That is what Amos is condemning. Not just an ancient transaction in a field near Dothan. But the ancient and enduring human capacity to hear the cry of others and ignore it- or- decide it is not our problem- “Am I my brothers keeper?

And before we move on, I need to ask us to sit with that for a moment.

What are we buying with our silver?

We wear clothes made by hands we will never see, in factories where the pay is pennies and the conditions are brutal — and we celebrate the low price.

We scroll past the deals on Temu and Shein and fill our carts, and we do not ask who paid the cost we didn’t.

We debate politics and economics as though the numbers on a spreadsheet are not attached to children who will go to bed hungry. As though the cries rising from those households are not reaching heaven.

We complain about gas at $4.39 a gallon while the geopolitical machinery that keeps that oil flowing runs on the bodies and displacement of people in Iran, in Gaza, in places we mostly think about only when the news gets loud enough to interrupt our dinner.

Notice that.
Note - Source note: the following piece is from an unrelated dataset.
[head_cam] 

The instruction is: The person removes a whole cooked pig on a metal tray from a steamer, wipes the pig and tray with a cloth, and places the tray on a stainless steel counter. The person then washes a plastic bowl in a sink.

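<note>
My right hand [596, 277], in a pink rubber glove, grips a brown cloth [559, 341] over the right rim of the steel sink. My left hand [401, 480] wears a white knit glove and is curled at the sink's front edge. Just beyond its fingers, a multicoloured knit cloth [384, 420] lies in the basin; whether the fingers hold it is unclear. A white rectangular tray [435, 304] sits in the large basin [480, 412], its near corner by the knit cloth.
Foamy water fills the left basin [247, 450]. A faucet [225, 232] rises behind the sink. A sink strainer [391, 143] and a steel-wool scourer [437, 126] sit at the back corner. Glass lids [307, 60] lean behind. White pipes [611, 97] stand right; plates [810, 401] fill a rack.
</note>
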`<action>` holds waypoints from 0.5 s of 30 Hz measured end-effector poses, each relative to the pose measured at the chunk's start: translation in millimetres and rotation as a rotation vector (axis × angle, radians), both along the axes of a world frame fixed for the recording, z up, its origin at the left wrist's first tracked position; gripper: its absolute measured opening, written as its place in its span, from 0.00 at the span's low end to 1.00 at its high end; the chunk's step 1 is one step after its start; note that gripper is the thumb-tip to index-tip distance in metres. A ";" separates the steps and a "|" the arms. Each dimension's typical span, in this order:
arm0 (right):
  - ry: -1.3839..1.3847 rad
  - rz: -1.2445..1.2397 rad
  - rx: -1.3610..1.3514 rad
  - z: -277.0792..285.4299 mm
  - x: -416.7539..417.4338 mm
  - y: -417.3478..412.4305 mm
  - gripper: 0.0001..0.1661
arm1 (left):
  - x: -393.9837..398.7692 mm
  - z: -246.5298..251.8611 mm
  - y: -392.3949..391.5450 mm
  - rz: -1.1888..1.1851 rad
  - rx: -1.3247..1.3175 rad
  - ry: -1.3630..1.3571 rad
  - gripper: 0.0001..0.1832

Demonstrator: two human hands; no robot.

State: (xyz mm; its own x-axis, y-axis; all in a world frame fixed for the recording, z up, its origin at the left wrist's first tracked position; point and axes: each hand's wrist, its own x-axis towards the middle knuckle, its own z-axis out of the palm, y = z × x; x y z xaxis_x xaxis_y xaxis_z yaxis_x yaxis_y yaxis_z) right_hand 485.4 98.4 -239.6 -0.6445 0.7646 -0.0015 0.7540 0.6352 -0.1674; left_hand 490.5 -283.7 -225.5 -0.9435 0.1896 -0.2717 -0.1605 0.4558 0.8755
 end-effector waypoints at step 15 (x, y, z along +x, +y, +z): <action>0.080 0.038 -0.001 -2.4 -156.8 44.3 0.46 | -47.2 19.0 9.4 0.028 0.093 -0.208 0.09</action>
Dinner.

The brothers sat down to eat while Joseph cried from the pit.

This story — the Joseph story — is at its core a story about who is eating and who is not. Jacob sends his sons to Egypt because his family is starving. Joseph’s brothers sit down to a meal while their brother screams. And the famine, when it comes, does not discriminate — it reaches everyone, every nation, every household.

God noticed who was in the pit.

God noticed who was eating.

And God equipped Joseph to feed the world — he didn’t store up the grain to hoard it, he didn’t stand at the storehouse door and tell the hungry they were lazy — he fed. the. World- because he knew what it was like to have his cries fall on deaf ears. He knew what it was like to be in the pit.

I need you to hear something here, because the Bible wants you to hear it.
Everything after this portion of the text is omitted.